PACIFIC SUNWEAR OF CALIFORNIA, INC.
EMPLOYEE STOCK PURCHASE PLAN
SUBSCRIPTION AGREEMENT
Attached to this Subscription Agreement as Exhibits A and B
are copies of the Pacific Sunwear of California, Inc. Employee
Stock Purchase Plan (the "Plan") and related Prospectus. The Plan
is voluntary and provides Eligible Employees the opportunity to
purchase shares of the Corporation's Common Stock at a discount.
You should complete this form if you want to participate in the
Plan commencing with the ___________________ to _______________
Offering Period. IN ORDER TO BE VALID, THIS SUBSCRIPTION AGREEMENT
MUST BE PROPERLY EXECUTED AND RECEIVED BY THE CORPORATION ON OR
BEFORE ______________. THIS SUBSCRIPTION AGREEMENT WILL REMAIN IN
EFFECT FOR SUBSEQUENT OFFERING PERIODS UNLESS YOUR PLAN
PARTICIPATION TERMINATES OR UNTIL YOU FILE A WITHDRAWAL FORM OR A
NEW SUBSCRIPTION AGREEMENT WITH THE CORPORATION PURSUANT TO THE
TERMS OF THE PLAN.
DEFERRAL ELECTION. If you are an Eligible Employee (as defined in
the Plan) as of _________________, you may commence participation
in the Plan with the ________________ to _______________ Offering
Period.
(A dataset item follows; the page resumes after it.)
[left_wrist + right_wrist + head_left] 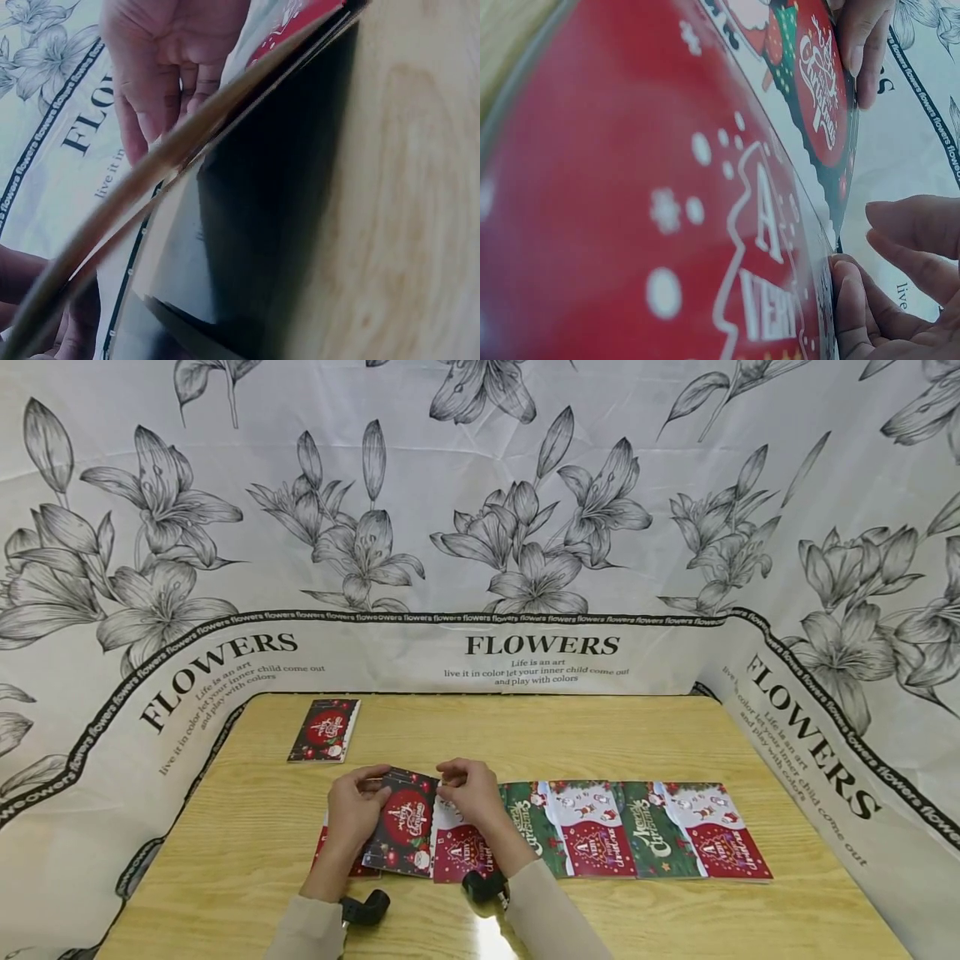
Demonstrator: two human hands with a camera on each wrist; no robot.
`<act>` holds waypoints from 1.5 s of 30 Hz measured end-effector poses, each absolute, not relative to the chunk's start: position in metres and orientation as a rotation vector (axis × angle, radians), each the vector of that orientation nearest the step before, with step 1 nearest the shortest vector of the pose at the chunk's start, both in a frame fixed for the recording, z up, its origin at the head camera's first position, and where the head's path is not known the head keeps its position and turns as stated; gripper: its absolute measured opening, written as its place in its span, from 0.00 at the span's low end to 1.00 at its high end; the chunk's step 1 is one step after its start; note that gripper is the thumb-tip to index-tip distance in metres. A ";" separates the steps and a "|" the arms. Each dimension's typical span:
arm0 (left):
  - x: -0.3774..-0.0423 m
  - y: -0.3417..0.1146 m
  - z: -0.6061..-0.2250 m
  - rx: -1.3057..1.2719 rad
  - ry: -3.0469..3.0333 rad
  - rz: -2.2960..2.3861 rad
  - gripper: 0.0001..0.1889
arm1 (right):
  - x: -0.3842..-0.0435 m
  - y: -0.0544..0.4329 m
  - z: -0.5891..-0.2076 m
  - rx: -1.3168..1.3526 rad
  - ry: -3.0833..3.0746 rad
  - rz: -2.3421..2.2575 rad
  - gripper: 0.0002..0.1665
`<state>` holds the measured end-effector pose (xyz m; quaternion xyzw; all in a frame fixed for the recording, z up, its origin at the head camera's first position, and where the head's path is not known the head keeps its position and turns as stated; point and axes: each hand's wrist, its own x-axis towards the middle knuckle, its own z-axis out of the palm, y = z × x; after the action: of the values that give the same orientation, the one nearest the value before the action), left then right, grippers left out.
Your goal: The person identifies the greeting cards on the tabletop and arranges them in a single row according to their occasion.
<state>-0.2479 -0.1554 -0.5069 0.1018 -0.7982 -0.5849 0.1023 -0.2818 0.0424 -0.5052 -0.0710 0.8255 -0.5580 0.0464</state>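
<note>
Beige sleeves (555, 914) lie nearest the head camera, black wrist mounts (483, 887) beside them. Dark Christmas card (397, 831) is between the hands: left hand (352, 810) grips its upper left edge, thumb on the front; right hand (474, 793) is at its upper right corner, pinch or mere contact: cannot tell. Red card (363, 867) is partly hidden behind it. To the right, green and red-and-white cards (656, 839) form a row, partly blocked by the right forearm. Second dark card (324, 731) lies apart, rear left, on the wooden table (225, 860).

Red card (637, 187): glossy paper. Tabletop (585, 739): smooth, wood-grained. Backdrop (442, 477): creased cloth.
</note>
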 end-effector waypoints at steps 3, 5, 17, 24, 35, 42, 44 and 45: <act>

To commence participation in the Plan, initial the box
below and indicate the level of your Contributions.
I hereby authorize the Company to deduct from my paycheck
each pay period __________% (designate a whole number from 1%
to 10%) of my Compensation (as such term is defined in the
Plan), for the purchase of Common Stock under the Plan. My
Contributions will be deducted from each one of my paychecks
beginning with the first full pay period commencing on
_____________ and will continue for this and subsequent
Offering Periods unless my Plan participation terminates or
until I file a Withdrawal Form or a new Subscription
Agreement with the Corporation pursuant to the terms of the
Plan. My Contributions are subject to certain limits under
the Plan and any of my Contributions in excess of such limits
will be refunded to me.
BENEFICIARY DESIGNATION. (Please initial the following box if you
have attached a Designation of Beneficiary form. If you have
already filed a Designation of Beneficiary form under the Plan, you
do not need to file a new form unless you wish to change your
beneficiary.)
I hereby acknowledge that I have read and completed the
Designation of Beneficiary attached hereto as Exhibit C.
SIGNATURE. I hereby agree to be bound by the terms of the Plan,
acknowledge receipt of a copy of the Plan and Prospectus, and
authorize the election, payroll deductions, and beneficiary
designation (if applicable) specified above.